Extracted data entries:
'''
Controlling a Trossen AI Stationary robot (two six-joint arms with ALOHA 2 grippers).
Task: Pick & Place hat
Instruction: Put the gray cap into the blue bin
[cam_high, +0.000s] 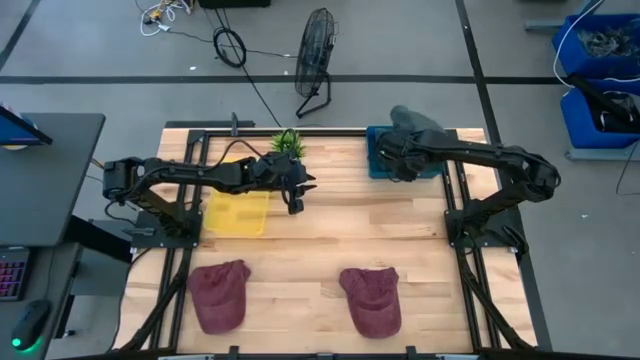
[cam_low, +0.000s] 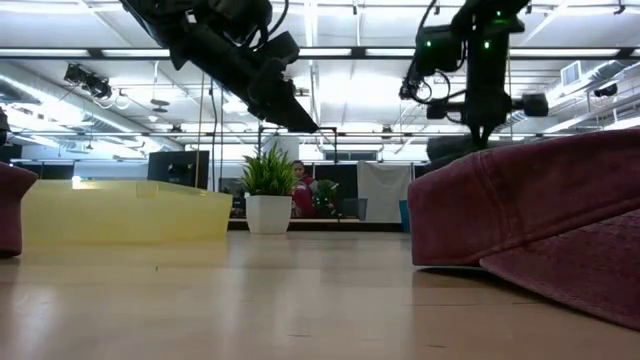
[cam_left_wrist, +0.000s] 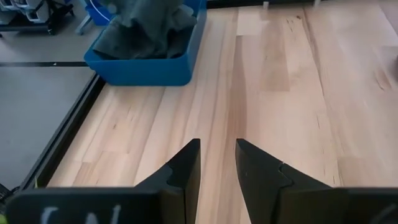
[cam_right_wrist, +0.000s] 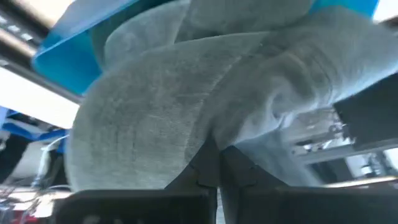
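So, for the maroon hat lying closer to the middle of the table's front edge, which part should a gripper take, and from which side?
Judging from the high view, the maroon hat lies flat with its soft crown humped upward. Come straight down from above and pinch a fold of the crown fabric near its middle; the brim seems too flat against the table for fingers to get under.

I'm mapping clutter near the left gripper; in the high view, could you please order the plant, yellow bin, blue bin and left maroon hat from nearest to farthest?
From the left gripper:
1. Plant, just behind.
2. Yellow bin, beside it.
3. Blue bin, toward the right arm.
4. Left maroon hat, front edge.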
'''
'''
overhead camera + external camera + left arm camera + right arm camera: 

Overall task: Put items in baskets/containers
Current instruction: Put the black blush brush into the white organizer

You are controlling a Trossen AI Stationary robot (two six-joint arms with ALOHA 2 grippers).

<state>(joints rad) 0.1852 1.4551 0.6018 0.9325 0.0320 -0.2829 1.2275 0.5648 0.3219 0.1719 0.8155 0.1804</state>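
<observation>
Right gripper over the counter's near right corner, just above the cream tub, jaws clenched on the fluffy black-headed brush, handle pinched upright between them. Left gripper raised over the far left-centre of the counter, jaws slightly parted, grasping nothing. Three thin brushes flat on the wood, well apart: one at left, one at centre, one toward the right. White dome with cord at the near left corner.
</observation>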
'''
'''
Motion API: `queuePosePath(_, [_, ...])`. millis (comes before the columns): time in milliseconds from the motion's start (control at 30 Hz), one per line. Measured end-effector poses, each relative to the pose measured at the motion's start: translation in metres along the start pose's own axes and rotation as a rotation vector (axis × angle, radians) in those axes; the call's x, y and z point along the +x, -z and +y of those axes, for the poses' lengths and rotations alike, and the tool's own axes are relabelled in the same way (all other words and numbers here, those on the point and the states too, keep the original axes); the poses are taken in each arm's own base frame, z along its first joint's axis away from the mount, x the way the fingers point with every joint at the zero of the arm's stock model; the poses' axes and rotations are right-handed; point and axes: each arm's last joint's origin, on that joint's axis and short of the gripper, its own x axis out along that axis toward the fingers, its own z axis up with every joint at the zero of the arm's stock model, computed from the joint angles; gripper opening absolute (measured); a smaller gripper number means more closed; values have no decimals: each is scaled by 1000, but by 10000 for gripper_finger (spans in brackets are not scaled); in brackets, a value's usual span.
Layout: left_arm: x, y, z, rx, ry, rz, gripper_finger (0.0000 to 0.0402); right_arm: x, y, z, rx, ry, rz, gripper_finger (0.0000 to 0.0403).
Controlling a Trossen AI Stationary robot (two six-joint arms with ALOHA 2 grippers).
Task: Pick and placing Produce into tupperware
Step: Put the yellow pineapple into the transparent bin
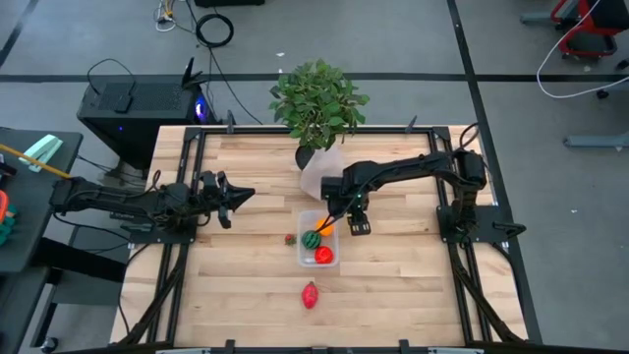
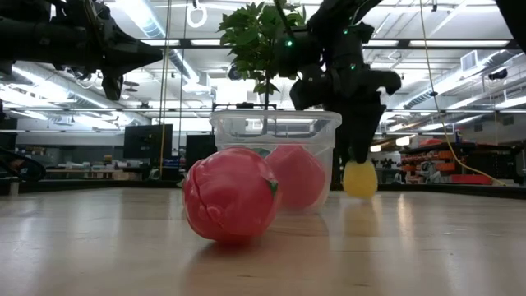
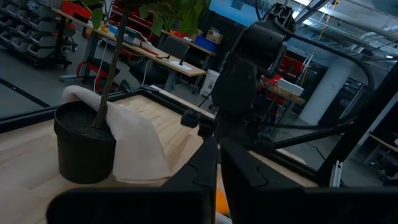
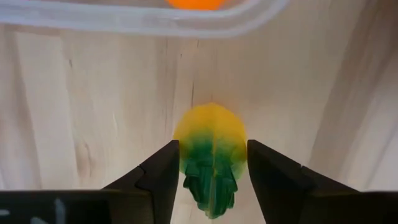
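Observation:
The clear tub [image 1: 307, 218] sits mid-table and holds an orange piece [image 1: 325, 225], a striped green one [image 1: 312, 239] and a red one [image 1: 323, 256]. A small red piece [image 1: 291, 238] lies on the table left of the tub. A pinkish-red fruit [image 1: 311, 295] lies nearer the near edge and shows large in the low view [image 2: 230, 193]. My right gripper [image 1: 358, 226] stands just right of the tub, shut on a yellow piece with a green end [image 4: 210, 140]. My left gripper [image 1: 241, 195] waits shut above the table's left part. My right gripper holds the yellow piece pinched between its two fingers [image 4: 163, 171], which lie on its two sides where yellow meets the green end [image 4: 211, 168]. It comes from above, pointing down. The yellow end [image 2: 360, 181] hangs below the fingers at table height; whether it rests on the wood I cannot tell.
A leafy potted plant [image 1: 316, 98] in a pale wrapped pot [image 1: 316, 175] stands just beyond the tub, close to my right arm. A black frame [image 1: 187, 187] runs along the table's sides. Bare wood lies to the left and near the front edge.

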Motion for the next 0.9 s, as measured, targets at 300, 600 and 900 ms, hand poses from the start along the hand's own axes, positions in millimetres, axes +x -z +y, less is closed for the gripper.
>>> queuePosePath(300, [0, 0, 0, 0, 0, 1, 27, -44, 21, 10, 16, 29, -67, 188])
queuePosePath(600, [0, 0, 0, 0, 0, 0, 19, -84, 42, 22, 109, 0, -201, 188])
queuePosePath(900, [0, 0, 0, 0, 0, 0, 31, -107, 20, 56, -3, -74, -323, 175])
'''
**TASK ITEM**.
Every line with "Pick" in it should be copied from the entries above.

**EXERCISE RESPONSE**.
Task: Pick & Place hat
Task: Pick and placing Produce into tupperware

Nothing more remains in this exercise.